A Better Understanding of the Mechanisms of Pain
Of course, it’s important to separate chronic pain from acute pain, where acute pain is generally defined as pain that comes on suddenly, and lasts for a limited time. Acute pain is generally easier to diagnose and treat, often associated with a relatively well-defined and understood injury or illness. It doesn’t mean that acute pain is better or worse than chronic pain, but it is clear that the mental toll of a pain experience that extends over a lengthy period causes additional factors, challenges and concerns.

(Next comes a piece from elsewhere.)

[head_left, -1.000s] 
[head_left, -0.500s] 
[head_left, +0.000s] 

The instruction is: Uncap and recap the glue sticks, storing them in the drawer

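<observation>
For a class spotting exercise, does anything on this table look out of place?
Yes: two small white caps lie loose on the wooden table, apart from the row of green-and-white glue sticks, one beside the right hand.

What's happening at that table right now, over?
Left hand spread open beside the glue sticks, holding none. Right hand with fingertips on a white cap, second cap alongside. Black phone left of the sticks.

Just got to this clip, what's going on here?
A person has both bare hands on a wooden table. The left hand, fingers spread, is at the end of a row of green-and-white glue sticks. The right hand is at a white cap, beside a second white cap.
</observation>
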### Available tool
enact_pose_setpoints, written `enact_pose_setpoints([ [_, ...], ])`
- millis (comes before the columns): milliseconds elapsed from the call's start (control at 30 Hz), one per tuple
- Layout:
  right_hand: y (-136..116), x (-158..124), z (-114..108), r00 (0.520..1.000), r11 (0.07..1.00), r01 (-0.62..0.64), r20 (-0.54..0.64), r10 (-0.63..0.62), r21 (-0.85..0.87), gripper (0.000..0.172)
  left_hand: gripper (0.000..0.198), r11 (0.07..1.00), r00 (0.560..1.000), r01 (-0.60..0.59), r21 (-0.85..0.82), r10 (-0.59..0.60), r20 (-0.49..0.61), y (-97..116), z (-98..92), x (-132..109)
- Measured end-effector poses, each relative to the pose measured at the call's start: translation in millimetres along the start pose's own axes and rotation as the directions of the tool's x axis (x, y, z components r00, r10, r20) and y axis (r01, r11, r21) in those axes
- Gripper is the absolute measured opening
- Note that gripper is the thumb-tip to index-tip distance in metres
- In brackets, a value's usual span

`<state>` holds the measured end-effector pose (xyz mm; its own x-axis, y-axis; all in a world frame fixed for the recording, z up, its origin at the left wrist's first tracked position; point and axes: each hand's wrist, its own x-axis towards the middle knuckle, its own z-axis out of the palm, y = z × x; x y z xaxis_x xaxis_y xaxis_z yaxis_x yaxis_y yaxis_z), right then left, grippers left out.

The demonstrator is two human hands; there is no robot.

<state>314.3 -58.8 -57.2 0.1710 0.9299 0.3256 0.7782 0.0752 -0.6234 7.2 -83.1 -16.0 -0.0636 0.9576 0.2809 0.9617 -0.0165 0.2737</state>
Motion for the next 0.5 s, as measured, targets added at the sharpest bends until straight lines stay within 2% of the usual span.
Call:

Any experience of pain that we can have is really only experienced in the brain. This may not seem accurate at first glance, after all, my chronic back pain is surely located in my back, isn’t it? The reality, however, is that injured systems in the body send messages via the nervous system to the brain, and it is only within the brain that the perception of pain takes place within our consciousness. This is a highly relevant distinction to make, and fortunately, it opens the door to many effective and helpful therapies that focus on the perception of pain, rather than just trying to deal with the injury, the illness and/or the nervous system signals that carry information about the impacted body systems to the brain.
Pain as a Learned Response
We are all learning organisms, endlessly converting our day to day experiences into our personal patterns, habits and building beliefs and responses that seem to best serve our needs and desires. Learning again seems to take place within the brain, where patterns of thinking, acting and responding create and reinforce neural pathways within the brain. As we learn a musical instrument, for example, we lay down patterns of movements that make playing the instrument progress from initially hard, conscious effort through to more and more automatic movements, where we eventually reach such a stage of automatic behaviour that we can move our attention to the nuance of the music, rather than the core of the performance. All of this takes time, and practice, and more time, and more practice. What we don’t always realise though, is that we are carrying out this type of learning process across all aspects of our lives.
With pain, we can quickly learn patterns and habits that can unfortunately hamper our experience, rather than help. Pain creates a protection response, very useful to protect an injured limb, but when this protection response becomes overly-learned, we can tend to protect ourselves when protection is no longer really needed, and the perception of pain becomes a habitual response to maintain that protection. The effect has become the cause, and the feedback loop is then out of sync with the original cause or trigger of the pain. Breaking this feedback loop can be a real challenge once it is firmly established.
Benefiting from a Better Understanding of Chronic Pain
Hopefully, by getting a deeper understanding of the nature of chronic pain, you can begin to sympathise and even empathise with the sufferers and support network of those dealing with chronic pain. However, beyond the better understanding, we can begin to see how we can find cracks in the mechanisms that create and maintain chronic pain. We can find and use techniques to interrupt the progress of the pain learning mechanism, and replace it with healthy habits and patterns that can really improve the daily experience of pain, even rendering it much less of an impact on our freedom of choice, movement, thinking and feeling.